Woher Axel kam habe ich bis heute nicht wirklich begriffen, außer dass Stephan ihn im Schlepptau hatte. Aber ob er ihn an einer Autobahnraststätte gefunden hat oder ob Axel ihm zugelaufen ist, entzieht sich meiner Kenntnis. Da aber Stephan ihn mitgebracht hat, zog ich weder Axels Existenzberechtigung in Zweifel, noch die Richtigkeit seines Aufenthalts auf meinem Sofa für die Dauer der Fernsehübertragung.

Die Nationalhymne wird also abgespielt, die Kamera schwenkt über die Gesichter der zukünftigen Champions, und offenbart nicht nur bemerkenswerte Größenunterschiede, z.B. Lahm zu Neuer, oder, wer vor Anspannung ein Kaugummi malträtieren muss, sondern auch, wer von unseren Rasentretern im Text fest ist und mitsingt oder eben auch nicht. Erste Spekulationen und Bewertungen greifen Raum: „Wer die Hymne nicht mitsingt, hat in der Nationalmannschaft nichts zu suchen. Es ist eine Ehre für Deutschland spielen zu dürfen.“ So sprach Axel und brachte sich das erste Mal auf durchaus nicht angenehme Weise in den Fokus meiner Wahrnehmung. Meiner Meinung nach sollte es den Spielern gesetzlich verboten sein, die Hymne mitzusingen, denn was da zuweilen an unfreiwilligen Hörproben in die internationalen Wohnzimmer gelangt, könnte man gut und gern als psychologische Kriegsführung einstufen und es sollte zumindest daraufhin geprüft werden, ob es sich bei dem Gesang um Körperverletzung handelt. Aber da es von der Nationalhymne keine Stadion taugliche extended Version gibt, war dieser Programmpunkt zügig abgearbeitet (jawohl: Singen ist Arbeit!) und Axel verfiel vorübergehend in eine Art Ruhemodus.

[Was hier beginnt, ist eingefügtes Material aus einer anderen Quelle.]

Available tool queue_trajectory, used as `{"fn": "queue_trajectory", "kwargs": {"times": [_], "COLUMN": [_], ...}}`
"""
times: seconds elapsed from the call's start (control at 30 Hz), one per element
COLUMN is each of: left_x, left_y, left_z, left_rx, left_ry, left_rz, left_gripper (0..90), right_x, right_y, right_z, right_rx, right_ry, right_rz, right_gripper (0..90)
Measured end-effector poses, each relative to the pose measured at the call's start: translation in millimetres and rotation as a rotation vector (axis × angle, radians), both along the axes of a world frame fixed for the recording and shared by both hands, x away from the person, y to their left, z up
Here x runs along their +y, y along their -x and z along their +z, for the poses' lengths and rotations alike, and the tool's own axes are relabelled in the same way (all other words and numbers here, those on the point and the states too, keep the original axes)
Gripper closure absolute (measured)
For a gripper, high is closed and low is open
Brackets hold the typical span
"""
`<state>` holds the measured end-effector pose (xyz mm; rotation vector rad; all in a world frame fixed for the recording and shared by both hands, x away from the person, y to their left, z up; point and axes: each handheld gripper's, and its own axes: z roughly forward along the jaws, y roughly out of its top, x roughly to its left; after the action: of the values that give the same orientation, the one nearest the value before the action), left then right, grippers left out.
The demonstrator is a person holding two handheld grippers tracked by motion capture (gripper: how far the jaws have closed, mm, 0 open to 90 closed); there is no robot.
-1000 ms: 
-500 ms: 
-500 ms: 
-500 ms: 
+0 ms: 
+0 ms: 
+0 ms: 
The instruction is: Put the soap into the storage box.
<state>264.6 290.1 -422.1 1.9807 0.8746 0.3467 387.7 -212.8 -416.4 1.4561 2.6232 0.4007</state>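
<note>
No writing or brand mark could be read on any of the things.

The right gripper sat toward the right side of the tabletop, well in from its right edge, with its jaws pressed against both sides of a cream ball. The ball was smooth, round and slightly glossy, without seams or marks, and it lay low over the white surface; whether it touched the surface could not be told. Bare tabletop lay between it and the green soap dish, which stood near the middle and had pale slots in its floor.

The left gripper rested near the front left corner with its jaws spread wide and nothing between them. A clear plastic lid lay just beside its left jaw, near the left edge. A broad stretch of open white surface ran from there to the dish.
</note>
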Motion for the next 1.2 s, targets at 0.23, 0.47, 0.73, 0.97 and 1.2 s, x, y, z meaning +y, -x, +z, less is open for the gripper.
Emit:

Der Schiedsrichter pfiff das Spiel an; für Axel das Signal von Standby auf Alarmstufe gelb zu wechseln. Er richtete sich auf, zog die Füße dicht an das Sofa heran und folgte mit den Augen unablässig dem Ball auf dem Bildschirm.

Da es nicht eben selten vorkommt, dass in größeren Gruppen solche sportlichen Highlights im Wohnzimmer heidnisch-sakral begangen werden, sind mir die möglichen Reaktionen der mit fiebernden Freunde und Familienmitglieder natürlich nicht fremd: Ironische Kommentare, lautes Freuen bei einem Tor, den Spieler fluchend als Blindniete bezeichnen, wenn er selbiges verfehlt oder stilles Leiden beim Elfmeterschießen. Axel jedoch zelebrierte Fußball auf höchstem, auf allerhöchstem Niveau. Dabei zeigte er ein unerreichtes Talent im Bereich Multitasking:

Axel kommentierte das Spiel in der Souveränität eines Marcel Reif im Vollrausch.

Axel übernahm es, den Spielern taktische Anweisungen zuzubrüllen.

Axel regte sich darüber auf, wenn sie seine taktischen Anweisungen nicht umsetzten.

Axel versuchte Herrn Löw, seine Ideen zum Spiel auf telepathischem Weg zu übermitteln. Dies jedoch in einer Lautstärke, die einen startenden Kampfjet zu einem lautlosen Elektroauto mutieren ließ.

Nun kenne ich es bereits von meinem Sohn Jasper, dass man sich sehr deutlich und drastisch zu einem Fußballspiel äußern kann. Aber Jasper bleibt dabei wenigstens sitzen. Nicht jedoch Axel. Axel springt vom Sofa auf, gestikuliert wie Jürgen Klopp, pöbelt wie Rudi Völler und macht alle Anstalten aus dem Wohnzimmer, durch den Bildschirm, auf das Spielfeld zu springen, um zu retten, was nicht gerettet muss oder kann. Kurz: Axel arbeitet Fußball schauen.

Das Spiel ist zu Ende. Die Sieger auf dem Feld liegen sich jubelnd in den Armen, die Verlierer sinken erschöpft auf das arg malträtierte Grün. Axel ringt nach Luft. Er hat alles gegeben für den Sieg. Deutschland besiegt Brasilien im Halbfinale mit 7:1.